ABOUT THIS EXERCISE:
Find the lines holding the string "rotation" in the data, then copy all of them.

SUPPLIED DATA:
'''

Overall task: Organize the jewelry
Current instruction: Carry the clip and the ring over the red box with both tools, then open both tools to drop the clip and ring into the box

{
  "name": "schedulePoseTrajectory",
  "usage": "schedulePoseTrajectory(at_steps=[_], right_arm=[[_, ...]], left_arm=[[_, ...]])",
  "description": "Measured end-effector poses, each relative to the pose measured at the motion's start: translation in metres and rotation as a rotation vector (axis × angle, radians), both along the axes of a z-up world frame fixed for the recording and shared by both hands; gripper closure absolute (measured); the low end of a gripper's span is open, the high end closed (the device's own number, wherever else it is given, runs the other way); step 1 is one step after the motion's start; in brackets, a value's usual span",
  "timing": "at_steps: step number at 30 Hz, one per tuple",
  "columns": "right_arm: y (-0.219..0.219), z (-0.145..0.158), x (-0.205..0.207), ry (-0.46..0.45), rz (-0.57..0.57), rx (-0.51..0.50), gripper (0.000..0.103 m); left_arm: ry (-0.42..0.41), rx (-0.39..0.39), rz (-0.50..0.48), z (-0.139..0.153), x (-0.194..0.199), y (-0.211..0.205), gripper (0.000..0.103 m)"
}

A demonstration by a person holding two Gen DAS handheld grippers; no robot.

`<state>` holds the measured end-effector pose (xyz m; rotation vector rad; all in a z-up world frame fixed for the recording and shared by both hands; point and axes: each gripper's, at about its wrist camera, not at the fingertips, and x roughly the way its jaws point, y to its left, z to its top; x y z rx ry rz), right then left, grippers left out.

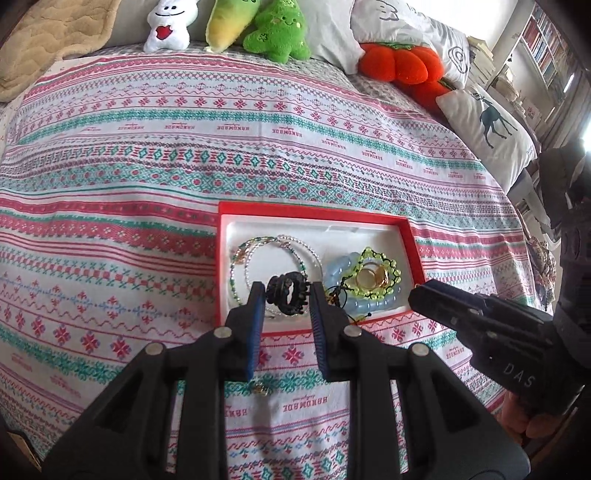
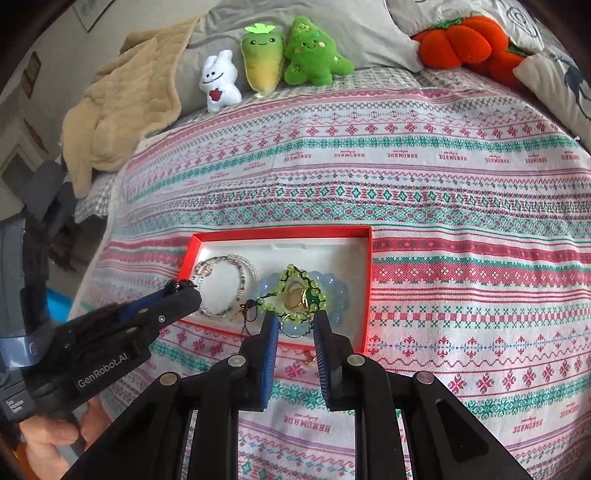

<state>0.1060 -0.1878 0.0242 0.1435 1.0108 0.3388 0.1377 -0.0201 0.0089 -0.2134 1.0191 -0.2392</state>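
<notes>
A red box with a white liner (image 1: 236, 221) (image 2: 364, 258) lies on the patterned bedspread. It holds beaded bracelets (image 1: 258, 251) (image 2: 229, 280), a blue bead bracelet (image 1: 340, 269) (image 2: 340, 295), a yellow-green bead bracelet (image 1: 384, 273) (image 2: 295, 284) and gold rings (image 1: 369, 278) (image 2: 295, 295). My left gripper (image 1: 287, 295) (image 2: 184, 288) holds a black hair claw (image 1: 288, 297) (image 2: 181, 284) between its fingers over the box's near left part. My right gripper (image 2: 295, 325) (image 1: 417, 295) is open and empty above the box's near edge. A small gold piece (image 1: 259, 388) (image 2: 310, 360) lies on the bedspread in front of the box.
Plush toys (image 1: 258, 26) (image 2: 280, 59), an orange pumpkin cushion (image 1: 402, 62) (image 2: 461, 40) and pillows (image 1: 487, 122) line the far side of the bed. A beige blanket (image 2: 118, 110) lies at the far left. Bookshelves (image 1: 546, 48) stand at the right.
</notes>
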Motion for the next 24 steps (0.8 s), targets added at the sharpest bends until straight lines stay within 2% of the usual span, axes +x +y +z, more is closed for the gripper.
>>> schedulePoseTrajectory(at_steps=[6,10,12,14,15,24], right_arm=[[-0.003,-0.004,0.009,0.012,0.008,0.019,0.083],[-0.007,-0.004,0.012,0.031,-0.005,0.037,0.08],[-0.008,-0.002,0.012,0.032,-0.006,0.042,0.073],[-0.01,0.0,0.01,0.027,-0.006,0.047,0.047],[-0.01,0.003,0.008,0.017,-0.008,0.049,0.045],[-0.014,0.011,-0.007,-0.002,0.011,0.011,0.044]], left_arm=[[-0.026,0.02,-0.013,0.001,0.002,-0.007,0.077],[-0.03,0.033,-0.008,0.002,0.002,-0.007,0.067],[-0.032,0.038,-0.005,0.004,0.001,-0.006,0.064],[-0.033,0.044,-0.004,0.006,-0.001,-0.006,0.063],[-0.033,0.049,-0.003,0.007,-0.002,-0.005,0.062],[-0.041,0.116,-0.011,0.016,-0.02,0.003,0.038]])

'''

EXPECTED ANSWER:
  "description": "Measured end-effector poses, each relative to the pose measured at the motion's start: translation in metres and rotation as a rotation vector (axis × angle, radians), both along the axes of a z-up world frame fixed for the recording and shared by both hands; gripper closure absolute (measured); the low end of a gripper's span is open, the high end closed (the device's own number, wherever else it is given, runs the other way); step 1 is one step after the motion's start; in brackets, a value's usual span",
`<state>` holds the measured end-effector pose (xyz m; rotation vector rad; all in a z-up world frame fixed for the recording and shared by both hands; point and axes: each gripper's, at about its wrist camera, not at the fingertips, and x roughly the way its jaws point, y to its left, z to its top; x y z rx ry rz), right then left, grippers left out.

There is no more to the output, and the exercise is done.